И это в то время, когда плеяда молодых русских художников – Гончарова, Бурлюк, Ларионов, Машков, Лентулов и друг. – уже начала воскрешать настоящую русскую живопись, простую красоту дуг, вывесок, древнюю русскую иконопись безвестных художников, равную и Леонардо и Рафаэлю.
Общество обязано, бросив вчерашний смешок, изменить свое отношение к этим художникам и их строительству храма новой русской красоты.
Русская литература (новейшая) числит в себе непревзойденные образцы слова.

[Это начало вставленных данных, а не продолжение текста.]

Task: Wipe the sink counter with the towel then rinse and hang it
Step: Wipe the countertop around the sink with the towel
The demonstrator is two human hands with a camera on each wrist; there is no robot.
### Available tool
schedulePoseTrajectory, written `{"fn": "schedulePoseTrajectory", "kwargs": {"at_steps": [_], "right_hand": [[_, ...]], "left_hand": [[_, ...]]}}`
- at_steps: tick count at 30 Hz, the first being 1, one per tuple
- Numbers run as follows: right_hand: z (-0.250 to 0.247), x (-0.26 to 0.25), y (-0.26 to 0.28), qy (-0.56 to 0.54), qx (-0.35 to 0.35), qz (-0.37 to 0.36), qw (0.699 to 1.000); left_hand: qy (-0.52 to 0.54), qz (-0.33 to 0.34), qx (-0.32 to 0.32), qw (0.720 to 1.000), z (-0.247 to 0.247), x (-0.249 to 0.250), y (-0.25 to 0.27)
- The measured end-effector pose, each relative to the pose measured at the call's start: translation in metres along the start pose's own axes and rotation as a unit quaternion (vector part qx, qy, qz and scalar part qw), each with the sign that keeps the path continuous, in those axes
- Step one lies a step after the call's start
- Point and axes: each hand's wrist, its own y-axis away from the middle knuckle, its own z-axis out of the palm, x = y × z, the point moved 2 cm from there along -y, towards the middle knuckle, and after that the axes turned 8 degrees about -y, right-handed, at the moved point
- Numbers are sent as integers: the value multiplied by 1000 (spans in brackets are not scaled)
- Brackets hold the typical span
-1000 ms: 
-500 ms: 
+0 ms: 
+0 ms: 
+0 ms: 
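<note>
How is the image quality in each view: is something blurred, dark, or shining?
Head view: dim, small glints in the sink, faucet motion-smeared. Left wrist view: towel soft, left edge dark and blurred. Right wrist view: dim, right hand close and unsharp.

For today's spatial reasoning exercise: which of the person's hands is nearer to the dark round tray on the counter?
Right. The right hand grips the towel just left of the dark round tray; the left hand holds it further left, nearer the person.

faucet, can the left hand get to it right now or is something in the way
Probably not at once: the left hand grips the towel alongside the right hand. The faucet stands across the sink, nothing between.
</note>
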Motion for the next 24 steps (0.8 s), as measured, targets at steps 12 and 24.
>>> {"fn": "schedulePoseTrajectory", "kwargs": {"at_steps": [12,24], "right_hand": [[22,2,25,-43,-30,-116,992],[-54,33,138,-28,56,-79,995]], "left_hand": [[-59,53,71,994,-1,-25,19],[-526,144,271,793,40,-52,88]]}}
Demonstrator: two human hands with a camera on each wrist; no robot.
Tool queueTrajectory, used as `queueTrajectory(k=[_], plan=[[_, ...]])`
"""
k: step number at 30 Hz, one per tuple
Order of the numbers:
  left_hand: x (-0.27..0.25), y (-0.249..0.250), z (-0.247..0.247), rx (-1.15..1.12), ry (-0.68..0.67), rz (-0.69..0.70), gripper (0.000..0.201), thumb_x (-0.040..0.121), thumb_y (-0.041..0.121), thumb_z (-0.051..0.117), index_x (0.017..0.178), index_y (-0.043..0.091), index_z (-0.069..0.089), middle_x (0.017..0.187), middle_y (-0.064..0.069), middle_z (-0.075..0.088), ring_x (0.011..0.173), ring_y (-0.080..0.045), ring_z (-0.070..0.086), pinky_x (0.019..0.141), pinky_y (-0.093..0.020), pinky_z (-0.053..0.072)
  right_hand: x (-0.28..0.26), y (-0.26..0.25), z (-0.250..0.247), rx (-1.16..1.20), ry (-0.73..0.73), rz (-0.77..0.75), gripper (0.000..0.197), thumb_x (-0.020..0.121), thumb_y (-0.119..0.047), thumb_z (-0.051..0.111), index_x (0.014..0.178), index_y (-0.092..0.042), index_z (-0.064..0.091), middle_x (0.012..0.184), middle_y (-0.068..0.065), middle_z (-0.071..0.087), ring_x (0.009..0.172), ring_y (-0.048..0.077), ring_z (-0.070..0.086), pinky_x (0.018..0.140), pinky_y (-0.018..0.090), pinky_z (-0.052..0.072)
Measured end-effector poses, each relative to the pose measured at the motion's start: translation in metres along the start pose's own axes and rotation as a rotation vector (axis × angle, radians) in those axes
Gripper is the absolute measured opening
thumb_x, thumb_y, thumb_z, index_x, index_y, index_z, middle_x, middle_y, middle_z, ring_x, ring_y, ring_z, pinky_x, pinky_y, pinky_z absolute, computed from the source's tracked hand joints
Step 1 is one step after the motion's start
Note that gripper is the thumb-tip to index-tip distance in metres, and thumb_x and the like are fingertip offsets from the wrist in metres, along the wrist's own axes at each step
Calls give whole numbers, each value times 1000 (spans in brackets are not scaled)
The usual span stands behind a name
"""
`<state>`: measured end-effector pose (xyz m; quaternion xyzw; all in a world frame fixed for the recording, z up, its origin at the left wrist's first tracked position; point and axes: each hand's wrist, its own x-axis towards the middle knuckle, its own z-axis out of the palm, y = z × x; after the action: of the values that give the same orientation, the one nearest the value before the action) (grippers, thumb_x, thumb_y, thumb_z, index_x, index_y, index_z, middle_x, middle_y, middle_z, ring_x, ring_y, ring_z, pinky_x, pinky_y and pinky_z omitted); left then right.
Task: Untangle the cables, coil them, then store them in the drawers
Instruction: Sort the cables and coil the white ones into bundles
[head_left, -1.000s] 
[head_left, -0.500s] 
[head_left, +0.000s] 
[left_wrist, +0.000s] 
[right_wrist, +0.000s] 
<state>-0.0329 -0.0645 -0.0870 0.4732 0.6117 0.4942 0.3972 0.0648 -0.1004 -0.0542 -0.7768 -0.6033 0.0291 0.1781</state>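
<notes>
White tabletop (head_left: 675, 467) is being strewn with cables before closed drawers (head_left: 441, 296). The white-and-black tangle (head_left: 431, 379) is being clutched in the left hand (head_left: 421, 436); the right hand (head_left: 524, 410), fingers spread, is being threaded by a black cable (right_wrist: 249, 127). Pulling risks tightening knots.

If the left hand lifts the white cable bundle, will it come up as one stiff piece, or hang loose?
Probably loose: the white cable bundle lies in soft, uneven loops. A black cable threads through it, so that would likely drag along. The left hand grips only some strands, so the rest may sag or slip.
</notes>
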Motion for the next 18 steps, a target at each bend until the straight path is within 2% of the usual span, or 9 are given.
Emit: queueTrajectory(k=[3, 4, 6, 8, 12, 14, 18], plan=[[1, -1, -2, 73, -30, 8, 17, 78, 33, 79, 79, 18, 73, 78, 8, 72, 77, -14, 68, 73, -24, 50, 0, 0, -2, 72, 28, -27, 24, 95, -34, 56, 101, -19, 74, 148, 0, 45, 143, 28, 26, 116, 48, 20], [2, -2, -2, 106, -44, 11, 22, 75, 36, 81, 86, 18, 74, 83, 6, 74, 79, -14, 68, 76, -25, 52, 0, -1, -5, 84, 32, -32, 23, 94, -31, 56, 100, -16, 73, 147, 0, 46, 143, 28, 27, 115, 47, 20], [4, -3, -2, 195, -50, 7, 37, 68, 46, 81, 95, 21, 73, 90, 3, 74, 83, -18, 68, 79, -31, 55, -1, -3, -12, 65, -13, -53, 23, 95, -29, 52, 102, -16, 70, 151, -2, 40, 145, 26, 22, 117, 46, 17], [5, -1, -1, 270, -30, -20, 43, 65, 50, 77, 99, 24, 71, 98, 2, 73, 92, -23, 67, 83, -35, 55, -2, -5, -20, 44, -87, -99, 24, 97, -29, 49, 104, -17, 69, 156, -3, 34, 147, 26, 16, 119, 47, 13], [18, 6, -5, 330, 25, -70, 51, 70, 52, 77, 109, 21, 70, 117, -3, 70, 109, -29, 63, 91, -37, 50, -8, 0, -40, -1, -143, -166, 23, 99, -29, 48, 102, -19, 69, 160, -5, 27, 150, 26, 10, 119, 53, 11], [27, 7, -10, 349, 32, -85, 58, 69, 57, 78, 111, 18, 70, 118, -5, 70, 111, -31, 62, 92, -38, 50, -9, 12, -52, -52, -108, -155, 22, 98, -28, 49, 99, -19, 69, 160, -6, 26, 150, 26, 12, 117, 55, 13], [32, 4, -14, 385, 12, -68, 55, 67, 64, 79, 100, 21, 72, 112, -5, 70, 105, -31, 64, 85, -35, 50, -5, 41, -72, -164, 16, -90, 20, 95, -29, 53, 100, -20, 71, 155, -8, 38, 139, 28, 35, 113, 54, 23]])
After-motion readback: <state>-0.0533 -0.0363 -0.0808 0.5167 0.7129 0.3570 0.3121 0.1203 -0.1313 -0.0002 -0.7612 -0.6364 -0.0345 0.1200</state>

Это та литература, которая, имея в своих рядах Хлебникова, Крученых, вытекала не из подражания вышедшим у «культурных» наций книгам, а из светлого русла родного, первобытного слова, из безымянной русской песни.
Ему дорогу!
Давно прошедшее
«Нет. Нет. Ни в каком случае. Вы, пожалуйста, не подумайте, что это я. Я? Ха! Смешно. Как я могу быть таким нервным. Не-е-т!.. Что мне война? Я, конечно, не позволю себе быть ядовитым в таком важном деле. Но ведь!.. Это ж ни для кого не тайна. Война для меня столько-то и столько-то строчек. Сосчитал. Сто. Двести.
Просто встретил его.
Так вот, просто. Ведь бывает же с вами: идете по улице, встретили, знакомый… ну, разговор.
Хотя жутковато.
Р-р-р-р.
Оказывается, на полях, обойденных сражением: бумага. Всюду бумага и бумага. Как будто поэты дрались. И когда я брал из его рук клочочки, было миллиметр жутко: а что вот, если эта самая клякса, вот тут вот, видите? Над словом «фуфайка» и не клякса вовсе, а что-нибудь другое. Ну, вот, так вот: что-нибудь другое. Ну, например, рядом в окопах, ведь умирали. Могло и капнуть. Ну, как вы не понимаете? Ну, вот, например, эта мысль написана словом. А что если не словом. Если брызнул из черепа и лег как мысль.